The Disconnect Between Wall Street and Main Street Widens
WHAT WE ARE SEEING
Global equity markets have rallied in June with the S&P 500 +1.8%, NASDAQ +6.0%, EAFE +2.1% and Emerging Markets +6.0%. Fixed income performance was also in positive territory with the Bloomberg Barclays US Aggregate up 0.6% and Global High Yield up 2.2%. The positive returns in financial markets have been set against a backdrop of continued economic issues – persistent high unemployment, lowered GDP forecasts, and impaired economic activity resulting from government restrictions. The disconnect between Main Street and Wall Street will resolve itself by either the economy accelerating to meet the improved picture on Wall Street, or the equity markets being pulled lower towards the trend line of economic activity.
EQUITY MARKET MOVEMENTS
Global equity markets continued to move higher in June, extending the rally from the trough in March 2020.
The general tone for June and this quarter was to focus on positive incremental change to important risk factors. Since March, the coronavirus medical situation improved with lower hospitalization usage and progress on treatments. The government responded with powerful fiscal and monetary programs. The US economy began the slow process to reopen.

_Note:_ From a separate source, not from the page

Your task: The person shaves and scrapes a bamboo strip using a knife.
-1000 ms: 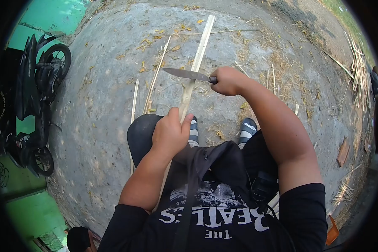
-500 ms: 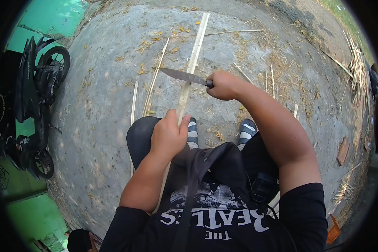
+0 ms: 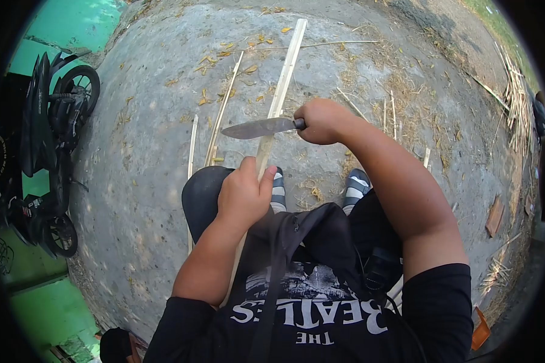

While risk factors decreased in Q2, the composition of companies in the S&P also aided the recovery. The top five market capitalization stocks – Apple, Microsoft, Amazon, Alphabet, and Facebook – represent 22% of the index. All five are relative beneficiaries of a more technology driven, socially distanced workplace and personal life. As such, the markets can vary somewhat from the underlying economy when the composition of the index varies from the composition of the underlying economy.
While markets were up, the underlying earnings continued to be cut. Calendar year 2021 consensus earnings have been cut from 193 in February 2020 to 162 in June – a drop of 16%.
2021 earnings are also at risk as Q2 earnings season begins over the course of July. Many firms suspended guidance during the pandemic, and any updates will provide a window as to whether earnings need to be cut further. As a recent example, Nike reported numbers at the end of June and forward numbers were reduced an additional 12%. Finally, the rally in markets coupled with continued earnings cuts has expanded the 2021 P/E to 19x’s from 16.5x’s at the beginning of the year.
Early June saw the number of new daily active coronavirus cases continue to fall. However, this metric inflected upwards at the end of the month driven by economies that had already re-opened – Florida, Texas, California, and Arizona to name a few.
The surge, shown above, is calling into question the pace of the economic recovery. Continued social distancing requirements will sustain the negative impact to travel, leisure, and restaurant industries as well as impact school opening in the fall.
What are potential silver linings to the increase in cases? Testing has increased by over 4x’s since April, while reported cases have doubled. The percentage of positive tests is trending down. Many COVID cases were going undiagnosed early in the pandemic. With more widespread availability of testing, the US has a clearer picture of who is actually sick and subsequently treating those individuals.
The age groups testing positive are also skewing younger than during the early days of the pandemic. This is important as the hospitalization and incidence of death are materially lower in the younger population. While cases are trending up, the impact on human lives and the hospital system should be less severe with a younger patient set.
SCALE OF ECONOMIC IMPACT
The biggest question that Wall Street and the markets appear to have ignored during the rally is the sheer scale of the impact to the economy. Using the unemployment rate as a barometer, the US has not seen unemployment like this since the great depression.
Industries will be changed forever. Companies with poor balance sheets will not make it through the length of the downturn. Industries such as travel, retail, tv and film production, and fitness facilities all face material challenges over the coming quarters. The US is a consumer-driven economy, and if the unemployment rate does not recover quickly, the earnings at most companies will have to be cut further. Even the large tech companies will not be immune, as their earnings are driven at the end of the day by consumer spending.
Another potential blow to the consumer includes stretched state budgets. States cannot print money like the Federal government. As they seek to balance their budgets, many jobs may be lost. Additionally, tax revenue is taking a hit due to lost local revenue. Tax increases may be another burden on consumers that is yet to come.
June was another positive month for financial markets despite the spike in coronavirus daily active cases. Since the beginning of the pandemic, stock market valuations have become more expensive as markets recovered while earnings were cut. The spike in coronavirus cases is a concern while hospitalization rates will need to be monitored as well as progress on treatments. US earnings season is about to begin, where companies will talk about the scale of the impact to their earnings bases. This disconnect between Main Street and Wall Street will resolve itself. Will the companies’ results bolster the market’s view that the recovery is underway? Or, will earnings guidance reflect the sheer scale of the negative impact to the economy from the coronavirus? A cautious approach seems warranted given the recovery in stocks, negative earnings trends, and the sheer amount of jobs losses in the consumer-driven US economy.